Plusieurs modèles mammifères de chorioamnionite existent chez les rongeurs et les moutons24,25,26,27,28,29,30,31,32. Cependant, peu de données existent concernant le développement du tractus intestinal au-delà de la période initiale du nouveau-né suivant l’exposition foetale induite par chorioamnionitis à l’inflammation maternelle (FEMI). Afin d’explorer la relation entre FEMI et le développement ultérieur des dommages du tractus intestinal immature, nous avons adapté le modèle fEMI lipopolysaccharide (LPS) induit. Les lipopolysaccharides sont un composant majeur de la surface extracellulaire sur les bactéries gram négatives et sont un puissant stimulant du système immunitaire inné de multiples espèces eucaryotes, y compris leshumains 33. L’injection maternelle de LPS a comme conséquence une cascade inflammatoire stérile sans les effets confusionnels des bactéries vivantes, et c’est un modèle bien établi pour l’induction de la naissance prématurée34,aussi bien qu’un modèle de chorioamnionitis aiguë et du syndrome foetal de réponse inflammatoire (FIRS), qui est la forme la plus grave de chorioamnionitis24,35. Il a également été démontré qu’il induit à la fois des lésions cérébrales de matière blanche et grise dans un modèlede mouton 36 et un modèle murin37,38,39,40. Cependant, à notre connaissance, nous sommes les premiers à utiliser ce modèle de chorioamnionitis et FEMI pour étudier ses effets sur le développement du tractus gastro-intestinal après la naissance, ainsi que pour étudier un lien mécaniste possible entre chorioamnionitis et développement ultérieur de NEC41,42.

Protocole

Toutes les procédures animales ont été approuvées par le Comité institutionnel de soins et d’utilisation des animaux de l’Université de l’Iowa (Protocole #8041401).

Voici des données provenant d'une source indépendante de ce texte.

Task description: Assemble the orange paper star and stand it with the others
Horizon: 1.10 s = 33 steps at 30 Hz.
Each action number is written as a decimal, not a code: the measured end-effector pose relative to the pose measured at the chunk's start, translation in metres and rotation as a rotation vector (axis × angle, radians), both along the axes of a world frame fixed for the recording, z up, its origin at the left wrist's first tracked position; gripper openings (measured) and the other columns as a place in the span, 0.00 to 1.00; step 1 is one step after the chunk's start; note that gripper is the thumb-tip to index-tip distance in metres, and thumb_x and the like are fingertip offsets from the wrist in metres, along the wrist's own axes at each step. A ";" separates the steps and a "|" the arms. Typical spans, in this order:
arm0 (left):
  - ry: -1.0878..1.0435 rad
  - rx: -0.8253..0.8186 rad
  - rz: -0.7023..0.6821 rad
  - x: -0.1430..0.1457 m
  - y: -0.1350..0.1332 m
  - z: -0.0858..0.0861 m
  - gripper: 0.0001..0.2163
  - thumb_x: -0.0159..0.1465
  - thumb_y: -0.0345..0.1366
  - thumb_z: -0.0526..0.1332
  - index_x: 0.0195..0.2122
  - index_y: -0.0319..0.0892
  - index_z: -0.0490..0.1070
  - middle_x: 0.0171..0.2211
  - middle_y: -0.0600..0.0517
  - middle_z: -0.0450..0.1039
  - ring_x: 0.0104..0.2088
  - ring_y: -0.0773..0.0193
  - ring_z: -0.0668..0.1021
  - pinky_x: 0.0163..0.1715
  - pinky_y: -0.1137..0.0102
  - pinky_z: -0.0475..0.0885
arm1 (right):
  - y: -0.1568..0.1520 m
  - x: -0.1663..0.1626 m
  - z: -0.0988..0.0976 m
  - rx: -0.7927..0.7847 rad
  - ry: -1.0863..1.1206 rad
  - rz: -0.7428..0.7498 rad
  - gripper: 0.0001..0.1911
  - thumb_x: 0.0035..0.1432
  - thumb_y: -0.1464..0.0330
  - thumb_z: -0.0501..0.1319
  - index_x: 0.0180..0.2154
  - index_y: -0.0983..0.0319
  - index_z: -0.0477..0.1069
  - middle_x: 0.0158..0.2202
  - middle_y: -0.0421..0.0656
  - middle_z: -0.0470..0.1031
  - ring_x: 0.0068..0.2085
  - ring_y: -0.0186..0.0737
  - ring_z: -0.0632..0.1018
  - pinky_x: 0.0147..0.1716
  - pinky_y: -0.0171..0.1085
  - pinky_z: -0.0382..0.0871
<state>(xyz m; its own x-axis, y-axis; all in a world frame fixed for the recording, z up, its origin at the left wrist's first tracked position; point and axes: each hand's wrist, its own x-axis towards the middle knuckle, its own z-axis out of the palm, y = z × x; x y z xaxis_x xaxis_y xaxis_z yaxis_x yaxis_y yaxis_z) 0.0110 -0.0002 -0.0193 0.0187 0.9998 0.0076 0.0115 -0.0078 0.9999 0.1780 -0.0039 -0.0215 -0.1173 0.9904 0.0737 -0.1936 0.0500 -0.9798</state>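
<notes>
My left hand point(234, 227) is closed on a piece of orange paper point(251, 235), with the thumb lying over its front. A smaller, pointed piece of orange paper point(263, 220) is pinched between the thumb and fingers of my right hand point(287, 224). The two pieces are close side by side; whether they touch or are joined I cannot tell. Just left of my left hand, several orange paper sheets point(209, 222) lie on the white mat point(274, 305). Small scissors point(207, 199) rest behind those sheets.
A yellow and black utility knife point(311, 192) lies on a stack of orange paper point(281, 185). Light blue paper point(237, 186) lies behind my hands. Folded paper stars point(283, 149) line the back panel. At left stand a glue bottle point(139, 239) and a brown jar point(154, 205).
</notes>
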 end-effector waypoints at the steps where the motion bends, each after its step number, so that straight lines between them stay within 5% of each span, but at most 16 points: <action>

Tous les animaux étaient logés dans un vivarium approuvé par l’Association for Assessment and Accreditation of Laboratory Animal Care (AALAC) à l’Université de l’Iowa. Toutes les souris étaient souches sauvages C57Bl/6J.

1. Établissement de femi chez les souris enceintes

  1. Préparation LPS
    1. Utilisez le LPS dérivé d’Escherichia coli O55:B5 (concentration de stock 2 mg/mL).
    2. Diluer la concentration de stock de LPS 1:100 avec la solution saline stérile pour une concentration de travail de 20 μg/mL.
  2. Injection maternelle de LPS
    1. Injecter des mères enceintes au jour de gestation e15. Ce point de temps est d’environ 75% par la grossesse murine, ce qui rend ce modèle développementairement similaire au début du troisième trimestre des grossesses humaines, qui est quand la majorité des naissances prématurées dues à la chorioamnionite se produisent.
    2. Pesez les souris enceintes immédiatement avant l’injection pour déterminer le dosage approprié du SLSP.
    3. Calculez la dose de concentration de travail en utilisant la formule suivante : 5 μL x gramme de poids corporel (gbw), pour une dose totale de LPS de 100 μg/kg. Pour les animaux de contrôle, utilisez un volume équivalent de solution saline normale pour l’injection.
    4. Vortex LPS solution trois fois pendant 15 secondes sur le haut avant chaque injection.
    5. Dessinez le volume LPS dans une seringue de 1 mL.
    6. Retenir la souris enceinte avec la technique de scruffing. Maintenez la position dorsale de la couchée et effectuez l’injection.
      1. Insérez une aiguille de calibre 30 de 8 mm qui se dénabère au-dessus du quadrant inférieur droit de l’abdomen (pour éviter les vaisseaux vésicaux et abdominaux) à un angle de 30\u201240°. Insérer environ 1/4 à 1/2 de la longueur de l’aiguille.
      2. Reculez sur le piston de seringue pour assurer une pression négative avant l’injection. Procéder à l’injection si une pression négative est présente.
      3. Après l’injection, surveiller les souris pendant environ 30 minutes, puis retourner dans des cages pour le reste de la grossesse.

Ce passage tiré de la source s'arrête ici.